ASSIGNMENT: Check each line of the listing for the word "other" and report the ones that have it.

SUPPLIED DATA:
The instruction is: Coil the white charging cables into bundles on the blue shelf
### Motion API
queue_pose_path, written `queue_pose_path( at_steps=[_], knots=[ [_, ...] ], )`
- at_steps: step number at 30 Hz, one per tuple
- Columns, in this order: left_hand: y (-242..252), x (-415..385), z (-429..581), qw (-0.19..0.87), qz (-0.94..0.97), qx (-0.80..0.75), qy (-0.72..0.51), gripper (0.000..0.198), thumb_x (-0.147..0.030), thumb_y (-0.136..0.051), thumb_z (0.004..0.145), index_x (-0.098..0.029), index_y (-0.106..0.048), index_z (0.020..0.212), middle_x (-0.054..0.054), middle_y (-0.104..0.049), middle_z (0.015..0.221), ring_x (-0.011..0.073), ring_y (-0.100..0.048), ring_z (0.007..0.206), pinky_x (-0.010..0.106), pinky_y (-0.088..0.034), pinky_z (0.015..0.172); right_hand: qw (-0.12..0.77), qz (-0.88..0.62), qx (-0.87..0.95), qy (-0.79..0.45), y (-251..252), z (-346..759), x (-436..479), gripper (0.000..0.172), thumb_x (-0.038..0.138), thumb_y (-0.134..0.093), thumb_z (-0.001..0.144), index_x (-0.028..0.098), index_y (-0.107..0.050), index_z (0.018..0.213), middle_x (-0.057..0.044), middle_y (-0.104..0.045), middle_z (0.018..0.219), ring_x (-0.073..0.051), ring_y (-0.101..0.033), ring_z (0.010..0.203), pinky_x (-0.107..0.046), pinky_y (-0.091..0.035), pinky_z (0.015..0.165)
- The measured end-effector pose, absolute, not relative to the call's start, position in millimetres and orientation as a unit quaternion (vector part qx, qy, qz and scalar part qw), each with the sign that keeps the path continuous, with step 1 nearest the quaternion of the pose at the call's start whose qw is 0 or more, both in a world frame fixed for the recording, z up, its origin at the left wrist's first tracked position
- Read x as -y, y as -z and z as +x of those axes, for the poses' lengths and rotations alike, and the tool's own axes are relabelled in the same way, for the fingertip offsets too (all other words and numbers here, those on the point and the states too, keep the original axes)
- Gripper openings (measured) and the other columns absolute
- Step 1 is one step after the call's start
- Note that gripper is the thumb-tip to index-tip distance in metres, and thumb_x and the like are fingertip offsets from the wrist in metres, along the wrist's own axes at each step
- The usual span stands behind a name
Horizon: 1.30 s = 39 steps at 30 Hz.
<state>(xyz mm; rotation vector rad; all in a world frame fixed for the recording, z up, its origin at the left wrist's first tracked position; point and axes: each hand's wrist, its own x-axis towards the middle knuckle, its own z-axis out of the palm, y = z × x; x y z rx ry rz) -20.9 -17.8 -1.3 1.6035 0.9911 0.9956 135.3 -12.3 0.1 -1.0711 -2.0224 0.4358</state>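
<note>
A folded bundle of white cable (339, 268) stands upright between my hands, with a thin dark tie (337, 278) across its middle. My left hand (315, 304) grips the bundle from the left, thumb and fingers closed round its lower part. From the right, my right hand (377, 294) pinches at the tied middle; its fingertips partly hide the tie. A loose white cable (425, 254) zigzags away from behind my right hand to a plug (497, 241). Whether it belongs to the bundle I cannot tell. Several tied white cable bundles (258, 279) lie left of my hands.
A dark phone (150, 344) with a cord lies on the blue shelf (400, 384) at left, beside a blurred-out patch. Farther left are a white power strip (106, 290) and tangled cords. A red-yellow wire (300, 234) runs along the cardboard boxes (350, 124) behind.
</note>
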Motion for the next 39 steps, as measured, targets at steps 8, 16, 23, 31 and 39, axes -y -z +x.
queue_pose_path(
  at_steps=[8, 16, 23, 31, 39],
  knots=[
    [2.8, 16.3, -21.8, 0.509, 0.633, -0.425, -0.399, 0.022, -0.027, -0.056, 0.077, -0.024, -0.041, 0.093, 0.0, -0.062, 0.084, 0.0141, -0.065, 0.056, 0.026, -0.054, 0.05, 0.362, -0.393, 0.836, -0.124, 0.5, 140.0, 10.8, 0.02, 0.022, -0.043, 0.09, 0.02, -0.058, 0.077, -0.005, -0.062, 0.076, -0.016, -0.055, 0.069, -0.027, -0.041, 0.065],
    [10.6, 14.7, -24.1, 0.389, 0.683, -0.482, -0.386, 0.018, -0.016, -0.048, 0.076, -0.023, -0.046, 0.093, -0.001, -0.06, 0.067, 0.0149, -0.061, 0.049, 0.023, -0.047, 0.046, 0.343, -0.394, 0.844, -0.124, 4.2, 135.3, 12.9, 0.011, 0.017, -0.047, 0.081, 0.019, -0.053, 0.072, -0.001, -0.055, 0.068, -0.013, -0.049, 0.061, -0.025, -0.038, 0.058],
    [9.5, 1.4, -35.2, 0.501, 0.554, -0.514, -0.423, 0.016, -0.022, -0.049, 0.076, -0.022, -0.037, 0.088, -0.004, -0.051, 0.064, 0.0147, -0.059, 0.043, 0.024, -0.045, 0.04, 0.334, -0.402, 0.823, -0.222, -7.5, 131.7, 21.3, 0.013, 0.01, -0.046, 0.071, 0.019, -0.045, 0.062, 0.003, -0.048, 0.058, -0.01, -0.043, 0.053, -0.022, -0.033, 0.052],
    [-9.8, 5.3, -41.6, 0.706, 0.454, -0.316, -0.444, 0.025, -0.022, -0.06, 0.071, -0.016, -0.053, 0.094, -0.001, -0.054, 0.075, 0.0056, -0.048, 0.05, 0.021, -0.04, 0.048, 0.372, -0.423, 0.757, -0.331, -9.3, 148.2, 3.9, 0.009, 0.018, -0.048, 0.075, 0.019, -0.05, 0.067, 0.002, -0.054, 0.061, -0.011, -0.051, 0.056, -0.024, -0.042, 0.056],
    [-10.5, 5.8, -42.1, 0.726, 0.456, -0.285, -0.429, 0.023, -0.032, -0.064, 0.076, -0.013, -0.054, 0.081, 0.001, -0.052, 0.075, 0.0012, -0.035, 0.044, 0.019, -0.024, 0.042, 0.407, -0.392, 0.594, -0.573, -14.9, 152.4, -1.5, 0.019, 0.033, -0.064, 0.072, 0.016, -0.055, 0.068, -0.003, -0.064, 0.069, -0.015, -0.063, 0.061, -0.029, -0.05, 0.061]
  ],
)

PROBLEM SOLUTION:
- Read x as -y, y as -z and z as +x of those axes, for the poses' lengths and rotations alike, and the tool's own axes are relabelled in the same way, for the fingertip offsets too (all other words and numbers here, those on the point and the states too, keep the original axes)
- Gripper openings (measured) and the other columns absolute

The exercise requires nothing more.